Mesmo diante do cenário adverso, o Banco do Brasil mantém a projeção de superar R$ 1 bilhão em intenções de financiamentos para esta edição da Expointer. “Estamos trabalhando para alcançar esse objetivo e melhorar a conversão de intenções em negócios”, afirma o superintendente Varejo do BB no Rio Grande do Sul, Ricardo Sehn.

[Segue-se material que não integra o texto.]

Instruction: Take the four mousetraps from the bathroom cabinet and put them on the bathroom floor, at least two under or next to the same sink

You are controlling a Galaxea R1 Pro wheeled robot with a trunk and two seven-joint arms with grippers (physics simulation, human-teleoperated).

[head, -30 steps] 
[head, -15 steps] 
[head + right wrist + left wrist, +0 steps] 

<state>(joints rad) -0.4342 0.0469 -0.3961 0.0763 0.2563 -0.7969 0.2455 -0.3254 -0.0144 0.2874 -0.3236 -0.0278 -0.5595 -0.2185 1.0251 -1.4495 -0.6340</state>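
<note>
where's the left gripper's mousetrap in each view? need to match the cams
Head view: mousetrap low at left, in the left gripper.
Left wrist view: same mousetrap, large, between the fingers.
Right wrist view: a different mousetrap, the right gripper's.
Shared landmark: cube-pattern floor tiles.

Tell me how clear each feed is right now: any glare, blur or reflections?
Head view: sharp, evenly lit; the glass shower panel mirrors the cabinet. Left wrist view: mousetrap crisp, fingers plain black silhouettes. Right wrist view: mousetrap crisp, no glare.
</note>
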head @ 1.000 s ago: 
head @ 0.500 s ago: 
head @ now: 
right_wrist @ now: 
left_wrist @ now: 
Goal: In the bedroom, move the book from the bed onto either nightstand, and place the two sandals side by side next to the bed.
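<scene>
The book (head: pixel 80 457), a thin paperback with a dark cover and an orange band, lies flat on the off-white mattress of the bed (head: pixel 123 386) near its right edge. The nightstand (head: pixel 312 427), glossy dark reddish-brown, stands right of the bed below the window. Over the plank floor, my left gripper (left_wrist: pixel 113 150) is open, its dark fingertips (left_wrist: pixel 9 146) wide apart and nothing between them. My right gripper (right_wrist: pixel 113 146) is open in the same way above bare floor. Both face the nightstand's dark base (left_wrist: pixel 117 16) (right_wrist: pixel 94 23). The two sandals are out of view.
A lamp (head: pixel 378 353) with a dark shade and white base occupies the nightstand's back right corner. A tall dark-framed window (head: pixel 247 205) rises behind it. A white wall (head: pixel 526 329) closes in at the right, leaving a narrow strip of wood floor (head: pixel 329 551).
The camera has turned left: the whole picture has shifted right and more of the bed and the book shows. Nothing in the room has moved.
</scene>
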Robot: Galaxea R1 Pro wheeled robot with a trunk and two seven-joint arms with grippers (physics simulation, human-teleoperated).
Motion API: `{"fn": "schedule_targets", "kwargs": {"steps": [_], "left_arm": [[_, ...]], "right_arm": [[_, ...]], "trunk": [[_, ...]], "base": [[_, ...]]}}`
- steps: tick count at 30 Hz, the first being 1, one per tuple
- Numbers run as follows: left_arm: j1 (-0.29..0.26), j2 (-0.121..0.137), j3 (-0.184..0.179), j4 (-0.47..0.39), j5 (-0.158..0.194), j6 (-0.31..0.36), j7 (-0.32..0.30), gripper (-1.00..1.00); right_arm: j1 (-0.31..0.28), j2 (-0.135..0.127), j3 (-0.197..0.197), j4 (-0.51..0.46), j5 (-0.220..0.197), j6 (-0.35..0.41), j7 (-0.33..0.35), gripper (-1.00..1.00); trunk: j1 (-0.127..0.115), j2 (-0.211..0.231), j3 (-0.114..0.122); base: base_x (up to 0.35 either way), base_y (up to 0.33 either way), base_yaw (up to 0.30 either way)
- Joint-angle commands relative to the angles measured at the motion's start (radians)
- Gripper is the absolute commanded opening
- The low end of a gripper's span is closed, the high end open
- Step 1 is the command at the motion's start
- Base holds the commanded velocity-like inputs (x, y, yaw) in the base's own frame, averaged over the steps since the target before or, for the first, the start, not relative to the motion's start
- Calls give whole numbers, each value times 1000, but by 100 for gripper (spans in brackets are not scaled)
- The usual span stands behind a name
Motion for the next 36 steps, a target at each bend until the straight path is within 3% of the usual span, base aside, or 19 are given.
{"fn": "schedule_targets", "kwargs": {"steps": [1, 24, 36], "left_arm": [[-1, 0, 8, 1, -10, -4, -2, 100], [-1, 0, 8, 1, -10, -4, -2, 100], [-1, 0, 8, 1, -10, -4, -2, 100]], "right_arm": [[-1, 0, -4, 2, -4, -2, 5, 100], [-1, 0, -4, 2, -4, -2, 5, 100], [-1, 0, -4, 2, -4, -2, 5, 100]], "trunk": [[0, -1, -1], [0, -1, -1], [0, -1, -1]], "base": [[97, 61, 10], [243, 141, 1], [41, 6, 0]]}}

Entre as linhas mais procuradas até o momento está o Move Agrícola para médios e grandes produtores em máquinas e implementos, e a agricultura familiar com o Pronaf Mais Alimentos, também em máquinas e implementos, que têm apresentado procura superior ao ano passado. O executivo informa que o cenário de endividamento e de incerteza faz com que o Banco do Brasil atue de forma personalizada, com alternativas para renegociações, seja pela MP 1.376 ou, quando cliente é não elegível, outras alternativas de renegociação com recursos próprios. “Mas também temos uma parcela significativa de clientes que tem procurado novos investimentos”, aponta.

Procura por contratações foi pequena nos primeiros dias da feira

O presidente da Central Sicredi Sul/Sudeste, Márcio Port, diz que nos primeiros dias de feira a procura diretamente no parque foi pequena. “Percebemos um público menor circulando na feira, mas sabemos que o produtor deixa para vir para Expointer nos últimos dias. Ainda não temos um levantamento das contratações durante a mostra”, diz.
O Sicredi liberou R$ 5,6 bilhões no primeiro mês do Plano Safra 2026/2027, 6% a mais do que o montante liberado no mesmo período do ano passado, quando foram concedidos R$ 5,3 bilhões. No total foram R$ 22 bilhões em crédito rural no Rio Grande do Sul durante o Plano Safra 2025/26, encerrado em 30 de junho, o que manteve a liderança na concessão de recursos para o setor no Estado. O volume corresponde a 34% de todo o crédito rural liberado pela instituição no território gaúcho e representa, pelo segundo ano consecutivo, a maior participação entre as instituições financeiras. Em todo o País, o Sicredi liberou R$ 69 bilhões no ciclo.
Para o diretor vice-presidente do Bradesco, José Ramos Rocha Neto, o agronegócio gaúcho começa a dar sinais de recuperação, com a valorização da soja e da pecuária, cenário que pode favorecer a retomada dos investimentos, inclusive na renovação de máquinas e implementos agrícolas. No entanto, o executivo defende cautela e condições de crédito compatíveis com a realidade dos produtores. “Ninguém vai pagar uma conta de cinco anos em um ano”, afirmou, ao comentar as renegociações de dívidas rurais.
O diretor também destacou o impacto da taxa de juros sobre um setor dependente de financiamento. Apesar do cenário ainda restritivo, vê sinais positivos com a perspectiva de redução dos juros. Para ele, 2027 poderá representar um ano melhor para o Estado. “Esse momento pode estar sendo agora”, avaliou, reforçando que o Bradesco pretende permanecer próximo dos agricultores gaúchos.
O BRDE anunciou a aprovação de R$ 35 milhões em financiamentos durante a Expointer 2026. Os recursos serão destinados às empresas Alisul Alimentos, de São Leopoldo, e Brita Ouro Preto, de Santa Cruz do Sul, com projetos voltados à modernização, inovação e sustentabilidade. “Operações demonstram a confiança do setor empresarial no potencial do Estado para novos investimentos”, afirmou o secretário de Desenvolvimento Econômico, Leandro Evaldt.
Do total, R$ 25 milhões serão destinados à Alisul para a modernização da planta industrial de produção de rações animais. O projeto inclui um novo centro de distribuição, com automação da logística por meio de robôs móveis, além da instalação de uma caldeira movida a cavaco de madeira e biocombustíveis, reduzindo o uso de combustíveis fósseis. Os outros R$ 10 milhões serão destinados à mineradora Brita Ouro Preto para a modernização do parque industrial em Santa Cruz do Sul. O projeto permitirá a produção de remineralizador de solo, conhecido como pó de rocha, utilizado na agricultura para reposição de nutrientes e melhoria das condições do solo.
A instituição também celebrou a aprovação de uma linha de financiamento no valor de R$ 30 milhões para a Cooperativa Tritícola Espumoso Ltda (Cotriel) e o primeiro financiamento do programa CrediTur RS, que contemplou o hotel fazenda Acqua Lokos, localizado em Capão da Canoa, no Litoral Norte, que acessou a R$ 500 mil para manutenção de suas atividades.